=== Assignment ===
Extract from the entries below, exactly as given, only the lines from the line containing "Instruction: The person" to the line containing "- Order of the", both lines included.

=== Listed entries ===

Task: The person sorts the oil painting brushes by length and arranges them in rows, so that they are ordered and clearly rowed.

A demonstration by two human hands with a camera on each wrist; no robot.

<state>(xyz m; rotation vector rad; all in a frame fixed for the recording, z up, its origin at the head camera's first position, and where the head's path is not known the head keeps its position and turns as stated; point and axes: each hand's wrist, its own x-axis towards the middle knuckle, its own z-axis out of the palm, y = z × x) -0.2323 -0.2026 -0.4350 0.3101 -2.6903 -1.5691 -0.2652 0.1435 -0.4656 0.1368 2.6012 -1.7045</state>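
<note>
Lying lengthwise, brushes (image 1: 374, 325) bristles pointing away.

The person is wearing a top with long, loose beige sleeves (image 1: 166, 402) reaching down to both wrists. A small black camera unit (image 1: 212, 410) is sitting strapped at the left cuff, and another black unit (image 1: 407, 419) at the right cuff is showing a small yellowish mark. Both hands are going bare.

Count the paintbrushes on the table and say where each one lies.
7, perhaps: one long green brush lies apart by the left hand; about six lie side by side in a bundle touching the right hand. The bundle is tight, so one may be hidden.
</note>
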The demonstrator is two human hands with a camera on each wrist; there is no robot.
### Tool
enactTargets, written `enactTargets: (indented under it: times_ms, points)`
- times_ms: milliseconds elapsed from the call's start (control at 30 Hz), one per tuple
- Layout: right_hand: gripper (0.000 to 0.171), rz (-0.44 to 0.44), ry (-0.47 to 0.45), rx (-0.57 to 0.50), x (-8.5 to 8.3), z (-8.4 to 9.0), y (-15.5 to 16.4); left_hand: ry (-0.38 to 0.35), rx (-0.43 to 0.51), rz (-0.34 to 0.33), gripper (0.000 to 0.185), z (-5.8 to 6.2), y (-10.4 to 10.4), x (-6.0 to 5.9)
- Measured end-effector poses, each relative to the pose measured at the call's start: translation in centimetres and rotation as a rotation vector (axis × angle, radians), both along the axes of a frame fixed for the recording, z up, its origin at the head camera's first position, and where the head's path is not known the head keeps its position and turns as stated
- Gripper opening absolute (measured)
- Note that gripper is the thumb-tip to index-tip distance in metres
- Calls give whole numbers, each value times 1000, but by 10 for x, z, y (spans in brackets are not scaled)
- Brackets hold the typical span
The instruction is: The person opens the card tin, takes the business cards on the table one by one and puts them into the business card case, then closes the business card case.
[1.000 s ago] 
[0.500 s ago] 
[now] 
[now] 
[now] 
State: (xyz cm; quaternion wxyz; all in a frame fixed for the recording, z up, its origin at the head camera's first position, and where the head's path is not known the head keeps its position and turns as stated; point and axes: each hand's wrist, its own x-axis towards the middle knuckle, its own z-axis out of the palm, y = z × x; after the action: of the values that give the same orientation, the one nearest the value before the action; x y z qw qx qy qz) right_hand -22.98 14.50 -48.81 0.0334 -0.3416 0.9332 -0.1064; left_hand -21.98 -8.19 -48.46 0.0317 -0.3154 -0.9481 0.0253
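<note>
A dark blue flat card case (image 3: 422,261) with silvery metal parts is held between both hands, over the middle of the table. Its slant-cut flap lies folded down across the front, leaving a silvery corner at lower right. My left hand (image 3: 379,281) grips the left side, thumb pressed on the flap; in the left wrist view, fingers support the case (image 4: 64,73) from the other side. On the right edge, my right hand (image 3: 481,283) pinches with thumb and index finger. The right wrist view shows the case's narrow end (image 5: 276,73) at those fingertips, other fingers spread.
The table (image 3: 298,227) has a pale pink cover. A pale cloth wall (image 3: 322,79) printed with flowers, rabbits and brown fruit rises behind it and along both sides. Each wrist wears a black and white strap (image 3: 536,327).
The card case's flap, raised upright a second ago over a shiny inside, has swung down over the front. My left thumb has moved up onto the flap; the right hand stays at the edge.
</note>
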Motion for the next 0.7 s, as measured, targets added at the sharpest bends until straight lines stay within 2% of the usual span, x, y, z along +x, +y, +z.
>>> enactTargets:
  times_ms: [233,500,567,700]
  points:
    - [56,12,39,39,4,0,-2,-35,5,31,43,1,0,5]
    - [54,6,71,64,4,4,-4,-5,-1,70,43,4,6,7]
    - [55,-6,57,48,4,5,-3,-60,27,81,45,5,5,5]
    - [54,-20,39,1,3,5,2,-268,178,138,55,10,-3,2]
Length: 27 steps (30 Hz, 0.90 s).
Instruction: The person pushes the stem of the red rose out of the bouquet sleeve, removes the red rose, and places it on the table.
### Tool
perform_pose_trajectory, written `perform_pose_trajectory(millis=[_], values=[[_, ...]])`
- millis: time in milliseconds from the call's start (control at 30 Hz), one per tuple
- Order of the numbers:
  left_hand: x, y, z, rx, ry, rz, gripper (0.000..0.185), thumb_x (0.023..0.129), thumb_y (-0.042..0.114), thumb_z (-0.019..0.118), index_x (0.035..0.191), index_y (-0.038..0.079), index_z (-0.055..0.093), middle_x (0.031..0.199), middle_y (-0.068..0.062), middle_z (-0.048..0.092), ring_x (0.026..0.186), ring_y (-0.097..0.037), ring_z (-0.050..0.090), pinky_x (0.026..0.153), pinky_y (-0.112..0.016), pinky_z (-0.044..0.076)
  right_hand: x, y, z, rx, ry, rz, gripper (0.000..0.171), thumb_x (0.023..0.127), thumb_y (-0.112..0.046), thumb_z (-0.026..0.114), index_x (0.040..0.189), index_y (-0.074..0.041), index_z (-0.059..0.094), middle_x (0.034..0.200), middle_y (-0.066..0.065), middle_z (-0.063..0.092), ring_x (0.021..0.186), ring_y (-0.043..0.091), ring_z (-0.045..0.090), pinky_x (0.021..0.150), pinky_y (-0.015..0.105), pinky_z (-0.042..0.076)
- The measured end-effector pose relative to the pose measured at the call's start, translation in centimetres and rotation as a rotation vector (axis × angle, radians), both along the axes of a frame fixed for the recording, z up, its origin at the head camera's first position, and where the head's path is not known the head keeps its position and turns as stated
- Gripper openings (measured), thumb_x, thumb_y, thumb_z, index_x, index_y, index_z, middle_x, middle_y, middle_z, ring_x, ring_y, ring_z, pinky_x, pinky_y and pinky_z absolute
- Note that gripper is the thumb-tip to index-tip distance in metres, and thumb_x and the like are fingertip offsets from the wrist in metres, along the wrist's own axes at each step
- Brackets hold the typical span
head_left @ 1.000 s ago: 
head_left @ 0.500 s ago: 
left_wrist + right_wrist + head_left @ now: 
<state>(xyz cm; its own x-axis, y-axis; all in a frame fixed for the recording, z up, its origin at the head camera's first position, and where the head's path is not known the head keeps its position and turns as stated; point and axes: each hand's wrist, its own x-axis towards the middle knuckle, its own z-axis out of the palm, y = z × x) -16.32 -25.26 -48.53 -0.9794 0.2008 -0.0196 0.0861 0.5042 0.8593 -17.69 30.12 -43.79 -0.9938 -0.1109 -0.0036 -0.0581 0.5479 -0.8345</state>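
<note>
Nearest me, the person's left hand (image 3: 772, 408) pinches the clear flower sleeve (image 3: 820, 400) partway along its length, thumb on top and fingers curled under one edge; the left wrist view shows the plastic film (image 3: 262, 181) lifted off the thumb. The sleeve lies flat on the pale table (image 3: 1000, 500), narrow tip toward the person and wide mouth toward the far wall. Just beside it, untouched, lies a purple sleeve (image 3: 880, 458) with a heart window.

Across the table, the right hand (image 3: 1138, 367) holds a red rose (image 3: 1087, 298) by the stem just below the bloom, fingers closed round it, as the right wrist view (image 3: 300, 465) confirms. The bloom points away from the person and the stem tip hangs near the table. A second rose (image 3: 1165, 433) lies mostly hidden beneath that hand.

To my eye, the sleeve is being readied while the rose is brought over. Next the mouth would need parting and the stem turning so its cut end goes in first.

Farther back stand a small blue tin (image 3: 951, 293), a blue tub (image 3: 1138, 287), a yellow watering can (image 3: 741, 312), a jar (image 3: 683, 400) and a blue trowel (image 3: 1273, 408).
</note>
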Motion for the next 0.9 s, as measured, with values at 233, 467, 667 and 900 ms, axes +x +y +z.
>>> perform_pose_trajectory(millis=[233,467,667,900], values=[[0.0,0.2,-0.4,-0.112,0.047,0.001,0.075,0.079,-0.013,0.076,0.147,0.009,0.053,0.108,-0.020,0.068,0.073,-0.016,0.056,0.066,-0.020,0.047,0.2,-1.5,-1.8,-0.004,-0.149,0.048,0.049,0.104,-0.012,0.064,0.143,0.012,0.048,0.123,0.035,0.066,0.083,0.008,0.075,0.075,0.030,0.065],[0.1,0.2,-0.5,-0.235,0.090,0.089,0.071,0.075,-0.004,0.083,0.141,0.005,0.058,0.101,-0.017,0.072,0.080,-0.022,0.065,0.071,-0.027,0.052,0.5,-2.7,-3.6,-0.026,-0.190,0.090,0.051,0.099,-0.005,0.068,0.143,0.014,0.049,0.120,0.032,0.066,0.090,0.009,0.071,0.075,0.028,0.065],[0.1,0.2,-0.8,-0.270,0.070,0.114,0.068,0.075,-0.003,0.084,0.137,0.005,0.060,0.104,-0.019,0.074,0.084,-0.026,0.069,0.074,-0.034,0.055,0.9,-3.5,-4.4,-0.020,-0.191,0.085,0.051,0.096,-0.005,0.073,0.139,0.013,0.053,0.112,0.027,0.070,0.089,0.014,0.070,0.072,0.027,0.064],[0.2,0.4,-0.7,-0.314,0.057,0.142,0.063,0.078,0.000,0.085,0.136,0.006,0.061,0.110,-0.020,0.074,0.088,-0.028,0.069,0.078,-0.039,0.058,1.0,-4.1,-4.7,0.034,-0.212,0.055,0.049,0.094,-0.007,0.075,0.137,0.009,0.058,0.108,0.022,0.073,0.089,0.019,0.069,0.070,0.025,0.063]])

=== Written solution ===
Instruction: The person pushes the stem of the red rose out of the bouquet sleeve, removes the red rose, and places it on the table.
### Tool
perform_pose_trajectory, written `perform_pose_trajectory(millis=[_], values=[[_, ...]])`
- millis: time in milliseconds from the call's start (control at 30 Hz), one per tuple
- Order of the numbers:

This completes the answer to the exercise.